Although there is no exhaustive data, the available information suggests that trafficking in women, including minors, for the sex industry is highly profitable for those running the trade.9 The United Nations estimates that 4 million women were trafficked in 1998, producing a profit of $7 billion for criminal groups. These funds include remittances from prostitutes' earnings and payments to organizers and facilitators in these countries. In Japan, where the so-called entertainment industry is legal, profits are about 4.2 trillion yen per year over the last few years; there is growing evidence that illegally trafficked women are a growing share of sex-workers. In Poland, police estimate that for each Polish woman delivered, the trafficker receives about $700. In Australia, the Federal Police estimate that the cash flow from 200 prostitutes is up to $900,000 a week. Ukrainian and Russian women, in high demand in the sex market, earn the criminal gangs involved about $500 to $1000 per woman delivered. These women can be expected to service on average 15 clients a day, and each can be expected to make about $215,000 per month for the gang. 10

It is estimated that in recent years several million women and girls were trafficked within and out of Asia and the former Soviet Union, two major trafficking areas. Increases in trafficking in both these areas can be linked to women being pushed into poverty or sold to brokers due to the poverty of their households or parents. High unemployment in the former Soviet republics has been one factor promoting growth of criminal gangs as well as growth of trafficking in women. Unemployment rates among women in Armenia, Russia, Bulgaria and Croatia reached 70% and in Ukraine 80% with the implementation of market policies. There is some research indicating that economic need is the bottom line for entry into prostitution.11

Some of the features of immigration policy and enforcement may well contribute to making women who are victims of trafficking even more vulnerable and to give them little recourse to the law. If they are undocumented, which they are likely to be, they will not be treated as victims of abuse but as violators of the law insofar as they have violated entry, residence and work laws. The attempt to address undocumented immigration and trafficking through greater border controls over entry raises the likelihood that women will use traffickers to cross the border, some of whom may turn out to belong to criminal organizations linked to the sex industry.

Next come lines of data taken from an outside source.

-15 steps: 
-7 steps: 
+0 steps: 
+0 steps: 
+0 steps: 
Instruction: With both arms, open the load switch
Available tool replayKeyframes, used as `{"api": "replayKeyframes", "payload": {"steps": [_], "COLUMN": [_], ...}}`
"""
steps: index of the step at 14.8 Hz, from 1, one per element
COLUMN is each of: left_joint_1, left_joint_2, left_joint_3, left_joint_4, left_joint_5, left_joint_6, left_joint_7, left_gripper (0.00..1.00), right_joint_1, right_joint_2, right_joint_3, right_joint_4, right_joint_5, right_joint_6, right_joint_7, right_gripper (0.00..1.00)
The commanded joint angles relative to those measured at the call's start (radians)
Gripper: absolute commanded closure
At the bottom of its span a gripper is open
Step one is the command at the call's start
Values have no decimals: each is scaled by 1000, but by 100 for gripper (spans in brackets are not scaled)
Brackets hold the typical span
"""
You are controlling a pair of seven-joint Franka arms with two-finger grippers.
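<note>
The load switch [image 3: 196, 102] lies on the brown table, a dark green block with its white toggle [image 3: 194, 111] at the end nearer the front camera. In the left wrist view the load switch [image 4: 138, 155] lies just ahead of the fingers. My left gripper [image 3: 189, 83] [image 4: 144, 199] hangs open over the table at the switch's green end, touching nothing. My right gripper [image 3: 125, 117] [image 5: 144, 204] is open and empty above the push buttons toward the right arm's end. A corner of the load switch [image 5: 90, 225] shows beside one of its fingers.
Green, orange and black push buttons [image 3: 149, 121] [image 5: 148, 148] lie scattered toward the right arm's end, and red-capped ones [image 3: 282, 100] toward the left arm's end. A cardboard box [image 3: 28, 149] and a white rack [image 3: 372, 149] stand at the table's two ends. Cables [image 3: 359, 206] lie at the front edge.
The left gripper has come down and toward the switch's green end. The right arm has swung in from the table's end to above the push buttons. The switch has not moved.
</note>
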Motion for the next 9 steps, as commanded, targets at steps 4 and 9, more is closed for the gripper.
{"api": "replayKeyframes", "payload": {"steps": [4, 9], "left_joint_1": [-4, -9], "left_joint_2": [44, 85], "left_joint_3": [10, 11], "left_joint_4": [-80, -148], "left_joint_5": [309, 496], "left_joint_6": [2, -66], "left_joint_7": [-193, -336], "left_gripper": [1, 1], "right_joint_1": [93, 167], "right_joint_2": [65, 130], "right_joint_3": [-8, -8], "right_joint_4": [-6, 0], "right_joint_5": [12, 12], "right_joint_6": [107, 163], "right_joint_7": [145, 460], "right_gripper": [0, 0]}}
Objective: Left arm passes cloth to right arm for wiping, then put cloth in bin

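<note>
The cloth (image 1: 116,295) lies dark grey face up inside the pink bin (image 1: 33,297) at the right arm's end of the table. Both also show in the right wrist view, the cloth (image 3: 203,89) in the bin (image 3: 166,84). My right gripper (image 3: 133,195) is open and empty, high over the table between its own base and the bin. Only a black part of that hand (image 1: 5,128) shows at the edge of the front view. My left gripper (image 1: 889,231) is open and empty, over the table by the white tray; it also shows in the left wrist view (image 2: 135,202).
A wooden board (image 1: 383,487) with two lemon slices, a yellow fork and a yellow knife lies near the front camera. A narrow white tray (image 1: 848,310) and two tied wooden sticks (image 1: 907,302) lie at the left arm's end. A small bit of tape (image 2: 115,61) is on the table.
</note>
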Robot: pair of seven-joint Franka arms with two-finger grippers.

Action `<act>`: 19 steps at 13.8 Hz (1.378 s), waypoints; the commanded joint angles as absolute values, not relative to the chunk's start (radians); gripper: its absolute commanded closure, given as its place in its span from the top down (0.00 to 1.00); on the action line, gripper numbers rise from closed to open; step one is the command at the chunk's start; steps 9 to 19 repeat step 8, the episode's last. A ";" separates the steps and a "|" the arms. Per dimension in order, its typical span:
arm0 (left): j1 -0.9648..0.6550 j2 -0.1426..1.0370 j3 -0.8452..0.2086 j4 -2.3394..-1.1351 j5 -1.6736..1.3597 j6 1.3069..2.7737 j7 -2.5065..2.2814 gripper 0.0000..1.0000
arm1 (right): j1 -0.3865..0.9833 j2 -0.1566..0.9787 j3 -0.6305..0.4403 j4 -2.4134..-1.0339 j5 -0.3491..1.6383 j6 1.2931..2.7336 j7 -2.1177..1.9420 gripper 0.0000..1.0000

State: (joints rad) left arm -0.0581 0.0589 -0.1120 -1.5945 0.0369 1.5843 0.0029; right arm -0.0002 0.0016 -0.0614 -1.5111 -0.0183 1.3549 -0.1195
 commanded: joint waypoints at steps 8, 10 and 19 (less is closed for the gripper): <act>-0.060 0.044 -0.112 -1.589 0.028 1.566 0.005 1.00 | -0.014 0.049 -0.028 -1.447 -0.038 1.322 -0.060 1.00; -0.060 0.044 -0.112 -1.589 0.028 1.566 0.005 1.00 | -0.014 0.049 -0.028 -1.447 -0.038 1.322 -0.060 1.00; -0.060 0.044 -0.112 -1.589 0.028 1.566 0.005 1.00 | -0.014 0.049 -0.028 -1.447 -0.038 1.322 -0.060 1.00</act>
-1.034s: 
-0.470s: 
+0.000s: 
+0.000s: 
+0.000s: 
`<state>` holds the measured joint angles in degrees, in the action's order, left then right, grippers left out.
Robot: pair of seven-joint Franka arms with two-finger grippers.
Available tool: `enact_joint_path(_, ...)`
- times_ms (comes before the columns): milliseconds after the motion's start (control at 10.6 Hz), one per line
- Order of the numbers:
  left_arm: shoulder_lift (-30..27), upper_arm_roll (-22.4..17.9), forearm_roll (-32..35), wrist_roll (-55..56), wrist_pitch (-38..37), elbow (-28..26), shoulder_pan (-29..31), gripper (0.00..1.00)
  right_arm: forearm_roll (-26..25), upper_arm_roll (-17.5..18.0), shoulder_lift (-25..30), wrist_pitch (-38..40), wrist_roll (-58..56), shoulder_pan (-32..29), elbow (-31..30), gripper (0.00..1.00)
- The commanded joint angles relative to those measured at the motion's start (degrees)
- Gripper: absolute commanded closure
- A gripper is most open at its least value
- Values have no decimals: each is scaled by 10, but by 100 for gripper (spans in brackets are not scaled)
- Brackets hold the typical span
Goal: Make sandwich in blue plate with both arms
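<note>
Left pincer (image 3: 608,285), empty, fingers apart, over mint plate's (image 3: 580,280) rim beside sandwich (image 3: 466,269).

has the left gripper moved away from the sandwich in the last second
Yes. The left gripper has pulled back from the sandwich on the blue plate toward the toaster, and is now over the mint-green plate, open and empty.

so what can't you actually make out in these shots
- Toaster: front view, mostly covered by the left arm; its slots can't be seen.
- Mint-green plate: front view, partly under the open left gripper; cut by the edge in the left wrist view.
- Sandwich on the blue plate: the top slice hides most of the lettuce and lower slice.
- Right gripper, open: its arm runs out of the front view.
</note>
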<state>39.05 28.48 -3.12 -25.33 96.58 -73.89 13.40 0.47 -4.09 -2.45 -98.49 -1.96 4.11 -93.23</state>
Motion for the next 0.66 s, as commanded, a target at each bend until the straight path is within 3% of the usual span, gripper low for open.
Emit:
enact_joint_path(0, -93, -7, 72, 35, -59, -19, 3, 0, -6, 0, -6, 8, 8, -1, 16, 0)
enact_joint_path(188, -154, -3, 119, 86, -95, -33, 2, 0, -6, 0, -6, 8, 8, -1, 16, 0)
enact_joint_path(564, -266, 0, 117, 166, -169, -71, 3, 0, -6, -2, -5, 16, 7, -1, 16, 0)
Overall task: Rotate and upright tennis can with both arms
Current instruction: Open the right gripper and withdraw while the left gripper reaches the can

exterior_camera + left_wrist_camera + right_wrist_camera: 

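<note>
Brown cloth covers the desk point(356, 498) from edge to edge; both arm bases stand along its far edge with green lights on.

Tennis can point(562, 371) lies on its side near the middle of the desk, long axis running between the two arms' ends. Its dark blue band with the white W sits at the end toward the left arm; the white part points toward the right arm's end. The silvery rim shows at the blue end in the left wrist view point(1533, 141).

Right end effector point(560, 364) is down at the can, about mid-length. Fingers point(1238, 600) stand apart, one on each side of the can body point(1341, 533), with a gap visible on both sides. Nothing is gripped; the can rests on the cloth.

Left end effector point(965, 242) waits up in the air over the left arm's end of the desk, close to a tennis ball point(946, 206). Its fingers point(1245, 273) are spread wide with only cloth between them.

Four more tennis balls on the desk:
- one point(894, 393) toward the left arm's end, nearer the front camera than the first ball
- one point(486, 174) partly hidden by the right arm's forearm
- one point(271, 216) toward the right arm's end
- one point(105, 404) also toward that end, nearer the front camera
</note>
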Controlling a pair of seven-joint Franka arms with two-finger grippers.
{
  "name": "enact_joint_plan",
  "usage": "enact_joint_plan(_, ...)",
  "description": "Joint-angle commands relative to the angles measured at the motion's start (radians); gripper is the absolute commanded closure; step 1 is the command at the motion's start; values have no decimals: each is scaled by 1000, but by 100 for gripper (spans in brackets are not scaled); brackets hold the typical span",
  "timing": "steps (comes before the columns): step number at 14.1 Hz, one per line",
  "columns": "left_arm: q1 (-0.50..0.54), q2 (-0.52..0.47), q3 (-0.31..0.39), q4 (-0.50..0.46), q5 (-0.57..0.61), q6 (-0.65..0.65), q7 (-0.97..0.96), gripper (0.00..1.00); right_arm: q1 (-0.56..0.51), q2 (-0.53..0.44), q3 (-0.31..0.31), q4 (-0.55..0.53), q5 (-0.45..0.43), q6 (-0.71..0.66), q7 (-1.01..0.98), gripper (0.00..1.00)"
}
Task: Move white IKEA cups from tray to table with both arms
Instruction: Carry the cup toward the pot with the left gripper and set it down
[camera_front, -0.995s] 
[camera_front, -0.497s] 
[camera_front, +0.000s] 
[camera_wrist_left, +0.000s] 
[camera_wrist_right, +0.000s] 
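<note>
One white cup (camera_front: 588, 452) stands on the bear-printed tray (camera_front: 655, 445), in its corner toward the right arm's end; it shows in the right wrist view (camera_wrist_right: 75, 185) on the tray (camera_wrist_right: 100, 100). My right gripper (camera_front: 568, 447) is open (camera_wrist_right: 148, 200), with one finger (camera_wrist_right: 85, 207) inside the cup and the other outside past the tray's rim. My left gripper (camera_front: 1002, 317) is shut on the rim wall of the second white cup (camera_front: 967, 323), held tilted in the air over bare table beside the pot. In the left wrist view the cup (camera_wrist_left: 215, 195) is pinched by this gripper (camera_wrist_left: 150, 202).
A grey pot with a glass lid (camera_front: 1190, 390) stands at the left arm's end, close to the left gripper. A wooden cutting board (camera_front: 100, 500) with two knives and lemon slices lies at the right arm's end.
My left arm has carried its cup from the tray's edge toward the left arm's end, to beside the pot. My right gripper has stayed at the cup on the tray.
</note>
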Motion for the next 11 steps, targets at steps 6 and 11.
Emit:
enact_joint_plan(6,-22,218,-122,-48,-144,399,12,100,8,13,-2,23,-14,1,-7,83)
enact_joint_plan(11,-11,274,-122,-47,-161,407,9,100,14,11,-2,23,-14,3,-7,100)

Further, in many countries prostitution is forbidden for foreign women, which enhances the role of criminal gangs in prostitution. It also diminishes one of the survival options of foreign women who may have limited access to jobs generally. Prostitution is tolerated for foreign women in many countries while regular labor market jobs are less so ­ this is the case for instance in the Netherlands and in Switzerland. According to International Organization for Migration (IOM) data, the number of migrant women prostitutes in many European Union countries is far higher than that for nationals: 75% in Germany, 80% in the case of Milan in Italy, etc.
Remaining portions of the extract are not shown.